Author : David Langford
Publisher : Wildside Press LLC
Page : 314 pages
File Size : 29,14 MB
Release : 2003-08-01
Category : Fiction
ISBN : 1592240550
At last, _Up Through an Empty House of Stars_ brings together the best of the never before collected SF reviews and articles that helped build David Langford's towering reputation since 1980. Complementing the review columns collected in _The Complete Critical Assembly_ and the knockabout essays and squibs in _The Silence of the Langford_, this volume's 100 glittering selections mix serious critical insight with the inimitable Langford wit. In 2002 David Langford won his sixteenth Hugo award as Best Fan Writer, for critical and humorous commentary on SF. In the same year his occasionally scandalous SF newsletter _Ansible_ won its fifth Hugo. Langford also received the 2001 Hugo for best short story, and the 2002 Skylark Award. Here he shines a unique light on classics like Ernest Bramah, G.K. Chesterton, Robert Heinlein and Jack Vance, and analyses major SF -- and major clunkers, and minor eccentrics -- of the 1980s, 1990s and early 2000s, continuing to the latest by such current stars as Gene Wolfe and China Mi, ville. Plus witty asides on crime fiction and its SF links, gleeful examination of writing so bad it's almost good, and (even at his most serious) turns of phrase to make you laugh aloud
Author : Keri Lake
Publisher :
Page : 550 pages
File Size : 40,96 MB
Release : 2020-04-18
Category :
ISBN :
Meet the Devil of Blackthorne Manor ...When I was a little girl, I dreamed a handsome knight would come and rescue me from my wretched mother. He'd ride up on his white steed and break the curse I've been fated to carry since the day I was born.Funny how things changed over time. How the fairy tale twisted into something far more crooked, darker than I ever imagined.In reality, my knight is scarred and broken, living alone in a castle of bones that overlooks the sea. He isn't searching for me. He never was.Lucian Blackthorne is as cursed as I am, and equally shunned by the locals, the fishers of men, who believe him to be the devil in the flesh.Perhaps he is, with the way his amber eyes draw me in, ignite me like an infernal blaze.

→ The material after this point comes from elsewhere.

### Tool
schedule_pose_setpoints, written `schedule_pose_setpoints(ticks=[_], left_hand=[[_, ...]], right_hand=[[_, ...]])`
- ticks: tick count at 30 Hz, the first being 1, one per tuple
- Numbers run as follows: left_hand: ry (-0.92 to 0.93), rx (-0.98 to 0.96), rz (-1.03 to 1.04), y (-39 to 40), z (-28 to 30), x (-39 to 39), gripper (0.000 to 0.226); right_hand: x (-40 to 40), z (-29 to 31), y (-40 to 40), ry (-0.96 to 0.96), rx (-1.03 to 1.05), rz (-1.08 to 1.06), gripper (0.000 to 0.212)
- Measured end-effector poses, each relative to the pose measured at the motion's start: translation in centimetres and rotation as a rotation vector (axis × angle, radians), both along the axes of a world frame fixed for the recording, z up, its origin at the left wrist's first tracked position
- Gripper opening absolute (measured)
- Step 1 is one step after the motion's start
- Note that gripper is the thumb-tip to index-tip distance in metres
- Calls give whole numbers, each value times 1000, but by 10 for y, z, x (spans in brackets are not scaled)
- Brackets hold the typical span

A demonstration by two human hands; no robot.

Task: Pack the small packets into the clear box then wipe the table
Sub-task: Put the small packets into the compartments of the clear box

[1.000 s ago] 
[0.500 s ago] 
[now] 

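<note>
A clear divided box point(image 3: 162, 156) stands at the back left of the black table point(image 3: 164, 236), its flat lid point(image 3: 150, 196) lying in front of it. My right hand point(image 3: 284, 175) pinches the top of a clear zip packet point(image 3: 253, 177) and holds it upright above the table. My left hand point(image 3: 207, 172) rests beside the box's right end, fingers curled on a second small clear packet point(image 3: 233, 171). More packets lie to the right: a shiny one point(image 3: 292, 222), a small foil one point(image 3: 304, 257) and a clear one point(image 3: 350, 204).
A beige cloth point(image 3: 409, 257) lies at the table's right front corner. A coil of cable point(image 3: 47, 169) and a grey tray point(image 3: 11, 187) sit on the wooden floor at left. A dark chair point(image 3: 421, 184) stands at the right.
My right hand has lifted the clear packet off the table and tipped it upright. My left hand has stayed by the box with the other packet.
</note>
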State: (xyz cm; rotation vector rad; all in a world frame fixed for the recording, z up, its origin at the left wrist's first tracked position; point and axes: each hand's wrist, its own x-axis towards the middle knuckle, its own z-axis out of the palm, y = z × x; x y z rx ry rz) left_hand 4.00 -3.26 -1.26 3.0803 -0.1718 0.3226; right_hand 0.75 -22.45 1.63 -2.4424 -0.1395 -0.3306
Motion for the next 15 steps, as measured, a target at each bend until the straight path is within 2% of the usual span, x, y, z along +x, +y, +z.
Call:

And the sins he whispers in my ear are as wickedly intoxicating as the man himself.Yet, his touch is heaven and his will is my weakness.He calls us forbidden, an unsalvageable tragedy, with no happy end. Maybe we are. But in this story, he's the one who needs saving.Master of Salt & Bones is a dark modern gothic contemporary standalone romance.
Author : Alan Warren
Publisher : McFarland
Page : 220 pages
File Size : 35,84 MB
Release : 2004-04-28
Category : Performing Arts
ISBN : 9780786419692
The late 1950s and early 1960s were the golden years of horror television. Anthology series such as Way Out and Great Ghost Tales, along with certain episodes of Twilight Zone and The Alfred Hitchcock Hour, were among the shows that consistently frightened a generation of television viewers. And perhaps the best of them all was Thriller, hosted by Boris Karloff. In Thriller the horror was gothic, with a darker, bleaker vision of life than its contemporaries. The show's origins and troubled history is first discussed here, followed by biographies of such key figures as producer William Frye, executive producer Hubbell Robinson, writers Robert Bloch and Donald S. Sanford, and Karloff. The episode guide covers all 67 installments, providing airdate, production credits, cast, plot synopses and critical evaluations.